Here is a listing. Repeat it exactly and in its entirety.

Segment Start: Data excerpt

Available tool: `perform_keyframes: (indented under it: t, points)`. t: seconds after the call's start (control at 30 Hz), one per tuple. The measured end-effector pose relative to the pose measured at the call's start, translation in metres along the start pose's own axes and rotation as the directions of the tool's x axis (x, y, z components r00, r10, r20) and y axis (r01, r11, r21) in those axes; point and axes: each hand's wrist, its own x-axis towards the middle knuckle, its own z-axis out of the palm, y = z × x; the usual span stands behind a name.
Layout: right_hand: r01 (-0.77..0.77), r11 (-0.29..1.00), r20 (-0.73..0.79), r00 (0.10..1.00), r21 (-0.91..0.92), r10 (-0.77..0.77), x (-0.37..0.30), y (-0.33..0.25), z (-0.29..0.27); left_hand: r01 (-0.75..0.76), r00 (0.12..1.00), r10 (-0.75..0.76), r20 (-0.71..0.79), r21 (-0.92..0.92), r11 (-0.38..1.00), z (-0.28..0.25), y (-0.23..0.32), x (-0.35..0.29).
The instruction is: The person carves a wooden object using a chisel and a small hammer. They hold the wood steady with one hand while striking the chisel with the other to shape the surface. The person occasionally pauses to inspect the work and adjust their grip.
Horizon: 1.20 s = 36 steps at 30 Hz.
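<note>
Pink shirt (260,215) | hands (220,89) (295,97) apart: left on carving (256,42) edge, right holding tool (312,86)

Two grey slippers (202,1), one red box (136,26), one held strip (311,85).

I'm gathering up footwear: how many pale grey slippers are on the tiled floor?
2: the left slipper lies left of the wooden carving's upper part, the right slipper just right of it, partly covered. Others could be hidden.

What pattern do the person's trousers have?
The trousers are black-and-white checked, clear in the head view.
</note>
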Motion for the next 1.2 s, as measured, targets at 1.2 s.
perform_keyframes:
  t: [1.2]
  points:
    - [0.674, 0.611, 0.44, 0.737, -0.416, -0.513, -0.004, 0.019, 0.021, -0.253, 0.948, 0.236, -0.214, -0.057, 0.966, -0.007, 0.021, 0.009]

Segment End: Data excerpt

__Your solution__.
Available tool: `perform_keyframes: (indented under it: t, points)`. t: seconds after the call's start (control at 30 Hz), one per tuple. The measured end-effector pose relative to the pose measured at the call's start, translation in metres along the start pose's own axes and rotation as the directions of the tool's x axis (x, y, z components r00, r10, r20) and y axis (r01, r11, r21) in those axes; point and axes: each hand's wrist, its own x-axis towards the middle knuckle, its own z-axis out of the palm, y = z × x; the usual span stands behind a name.
Layout: right_hand: r01 (-0.77..0.77), r11 (-0.29..1.00), r20 (-0.73..0.79), r00 (0.10..1.00), r21 (-0.91..0.92), r10 (-0.77..0.77), x (-0.37..0.30), y (-0.33..0.25), z (-0.29..0.27); left_hand: r01 (-0.75..0.76), r00 (0.12..1.00), r10 (-0.75..0.76), r20 (-0.71..0.79), r21 (-0.92..0.92), r11 (-0.38..1.00), z (-0.28..0.25), y (-0.23..0.32), x (-0.35..0.29).
The instruction is: The person carves a wooden object using a chisel and a small hammer. They hold the wood steady with one hand while striking the chisel with the other to shape the surface. The person occasionally pauses to inspect the work and adjust their grip.
Horizon: 1.20 s = 36 steps at 30 Hz.
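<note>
Pink shirt (260,215) | hands (220,89) (295,97) apart: left on carving (256,42) edge, right holding tool (312,86)

Two grey slippers (202,1), one red box (136,26), one held strip (311,85).

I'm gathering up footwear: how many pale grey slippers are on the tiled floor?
2: the left slipper lies left of the wooden carving's upper part, the right slipper just right of it, partly covered. Others could be hidden.

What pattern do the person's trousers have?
The trousers are black-and-white checked, clear in the head view.
</note>
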Motion for the next 1.2 s, as measured, targets at 1.2 s.
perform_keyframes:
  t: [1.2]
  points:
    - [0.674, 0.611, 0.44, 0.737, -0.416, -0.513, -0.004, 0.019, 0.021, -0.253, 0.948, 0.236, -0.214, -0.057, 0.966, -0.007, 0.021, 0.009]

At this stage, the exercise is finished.